Wednesday, November 12, 2008

Northeast Housing - Bailed Out Again



For each of the last three years I have been in Boston, rising oil prices have threatened disaster for winter heating bills.

Yet each year, homeowners were bailed out. Both the '04-'05 and '05-'06 winters were extraordinarily mild and both times oil cratered in price. Last year wasn't particularly cold either but oil managed to stay upwards of $90-$100 - providing a whiff of heating bill fear up here for the second half of the six-month winter. But sheeple need more than a *one-time* whiff to panic - or to even change consumptive behavior.

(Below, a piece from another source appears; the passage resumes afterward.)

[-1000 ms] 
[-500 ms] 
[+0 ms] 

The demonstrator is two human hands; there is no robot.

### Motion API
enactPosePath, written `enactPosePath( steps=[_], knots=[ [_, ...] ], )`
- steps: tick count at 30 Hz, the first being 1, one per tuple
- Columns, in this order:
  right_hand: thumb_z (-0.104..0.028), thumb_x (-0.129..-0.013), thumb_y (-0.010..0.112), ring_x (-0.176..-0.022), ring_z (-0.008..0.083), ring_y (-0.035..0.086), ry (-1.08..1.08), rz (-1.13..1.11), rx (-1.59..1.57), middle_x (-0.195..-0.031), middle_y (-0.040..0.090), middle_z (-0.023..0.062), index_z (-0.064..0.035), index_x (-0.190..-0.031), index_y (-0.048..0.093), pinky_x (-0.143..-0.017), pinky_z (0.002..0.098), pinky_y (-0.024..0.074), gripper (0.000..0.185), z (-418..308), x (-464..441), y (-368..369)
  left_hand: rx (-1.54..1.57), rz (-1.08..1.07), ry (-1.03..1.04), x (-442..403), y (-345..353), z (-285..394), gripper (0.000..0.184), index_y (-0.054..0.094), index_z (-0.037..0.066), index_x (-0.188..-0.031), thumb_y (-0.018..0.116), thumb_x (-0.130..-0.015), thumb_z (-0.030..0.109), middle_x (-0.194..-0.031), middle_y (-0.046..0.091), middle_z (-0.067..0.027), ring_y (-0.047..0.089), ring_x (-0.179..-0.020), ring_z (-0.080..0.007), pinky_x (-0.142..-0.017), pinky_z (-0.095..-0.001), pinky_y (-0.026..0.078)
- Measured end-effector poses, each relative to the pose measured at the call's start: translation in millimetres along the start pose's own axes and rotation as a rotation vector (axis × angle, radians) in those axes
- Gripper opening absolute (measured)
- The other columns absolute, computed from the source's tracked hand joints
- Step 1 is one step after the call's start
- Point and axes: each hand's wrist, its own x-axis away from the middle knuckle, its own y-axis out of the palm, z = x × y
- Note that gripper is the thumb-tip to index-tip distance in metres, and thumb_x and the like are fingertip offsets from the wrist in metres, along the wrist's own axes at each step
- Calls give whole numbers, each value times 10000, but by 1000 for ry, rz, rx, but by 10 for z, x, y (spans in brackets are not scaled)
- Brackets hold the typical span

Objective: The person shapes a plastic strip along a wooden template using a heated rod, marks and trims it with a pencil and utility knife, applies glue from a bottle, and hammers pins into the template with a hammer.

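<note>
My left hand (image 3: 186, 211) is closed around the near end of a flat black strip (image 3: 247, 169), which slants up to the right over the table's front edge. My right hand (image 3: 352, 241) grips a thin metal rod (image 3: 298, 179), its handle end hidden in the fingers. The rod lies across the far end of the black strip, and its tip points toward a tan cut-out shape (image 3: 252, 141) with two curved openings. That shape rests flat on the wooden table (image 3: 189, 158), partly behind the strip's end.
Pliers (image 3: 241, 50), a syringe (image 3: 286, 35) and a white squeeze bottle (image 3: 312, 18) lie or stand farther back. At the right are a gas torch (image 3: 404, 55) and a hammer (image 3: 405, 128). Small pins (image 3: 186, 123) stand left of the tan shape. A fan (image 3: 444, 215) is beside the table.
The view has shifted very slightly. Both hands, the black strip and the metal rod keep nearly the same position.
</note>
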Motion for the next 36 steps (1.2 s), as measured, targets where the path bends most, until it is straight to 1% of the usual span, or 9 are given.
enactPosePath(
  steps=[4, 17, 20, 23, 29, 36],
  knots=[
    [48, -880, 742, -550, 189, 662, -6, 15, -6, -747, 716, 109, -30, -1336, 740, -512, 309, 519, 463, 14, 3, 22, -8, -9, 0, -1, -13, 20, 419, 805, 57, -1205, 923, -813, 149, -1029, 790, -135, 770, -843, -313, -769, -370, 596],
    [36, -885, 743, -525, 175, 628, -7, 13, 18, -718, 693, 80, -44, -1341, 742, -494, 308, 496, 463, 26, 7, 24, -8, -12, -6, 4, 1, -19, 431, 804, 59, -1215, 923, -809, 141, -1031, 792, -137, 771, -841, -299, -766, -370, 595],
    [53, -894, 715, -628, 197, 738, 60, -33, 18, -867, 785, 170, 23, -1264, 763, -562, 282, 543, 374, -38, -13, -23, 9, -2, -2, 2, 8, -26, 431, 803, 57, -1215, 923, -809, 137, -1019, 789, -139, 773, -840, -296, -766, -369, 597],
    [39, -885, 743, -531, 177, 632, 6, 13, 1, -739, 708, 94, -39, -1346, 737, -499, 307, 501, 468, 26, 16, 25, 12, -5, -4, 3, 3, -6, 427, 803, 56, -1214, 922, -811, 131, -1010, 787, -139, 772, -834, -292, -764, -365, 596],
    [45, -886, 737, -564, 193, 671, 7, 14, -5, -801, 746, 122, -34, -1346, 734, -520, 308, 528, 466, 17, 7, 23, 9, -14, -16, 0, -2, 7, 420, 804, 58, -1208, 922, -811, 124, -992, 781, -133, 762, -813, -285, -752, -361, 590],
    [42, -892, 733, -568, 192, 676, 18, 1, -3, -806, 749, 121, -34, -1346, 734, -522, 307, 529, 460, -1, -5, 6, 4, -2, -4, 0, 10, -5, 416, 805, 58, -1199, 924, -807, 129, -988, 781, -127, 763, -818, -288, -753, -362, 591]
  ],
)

Today, crude oil is trading around $57-$58 per barrel so the winter - thus far - looks like heat bills won't be that painful. However, this summer, oil was almost triple that level. It's a good thing New Englanders are economically illiterate as they might have collectively pooped their trousers if they imputed heat bills from $148 oil of this past July.

Though many did panic, including one of my know-it-all uncles who locked in at $3.85 per gallon of heating oil. Today, retail quotes are already down to $2.35 and should drop further.



Also, while oil might have been running a bit last year, natural gas remained tame. They say that natural gas heat bills were 35% less than heating oil bills. That gap should be much narrowed this year. It might even flip back to *even*.

As I type this, my neighbor is getting a gas line run through his front yard. So, like my uncle, he too got whip-sawed. Ideally, one should have BOTH gas and oil heating capabilities built into their house.

How does this effect housing? Well, obviously heat can be a large living expense up here. New England is full of 'old coots' on fixed incomes - people who complain about every 50 cent increase in their cable bills. These people should rightfully be in Florida or the Carolinas already. High heating bills might just nudge them there - and that'll be yet another blow to this still overpriced housing market.



Yeah, 'old coots' and 'old bags' are CHEAP, but they are also stubborn. My parents who live in Worcester, MA haven't even turned their heat on yet. When people talk about inflation and how it reduces *standards of living*....they are no doubt talking about trying to sleep in my parents' igloo. (Temps have already been down to the low 30s at night.)

My real estate buddy in Naples, Florida keeps praying for a cold, high-cost-of-oil (and gas) winter in the Northeast. He'd certainly have sold more homes over the past three years if the weather and commodity price fluctuations weren't conspiring to prop up Northeastern home prices.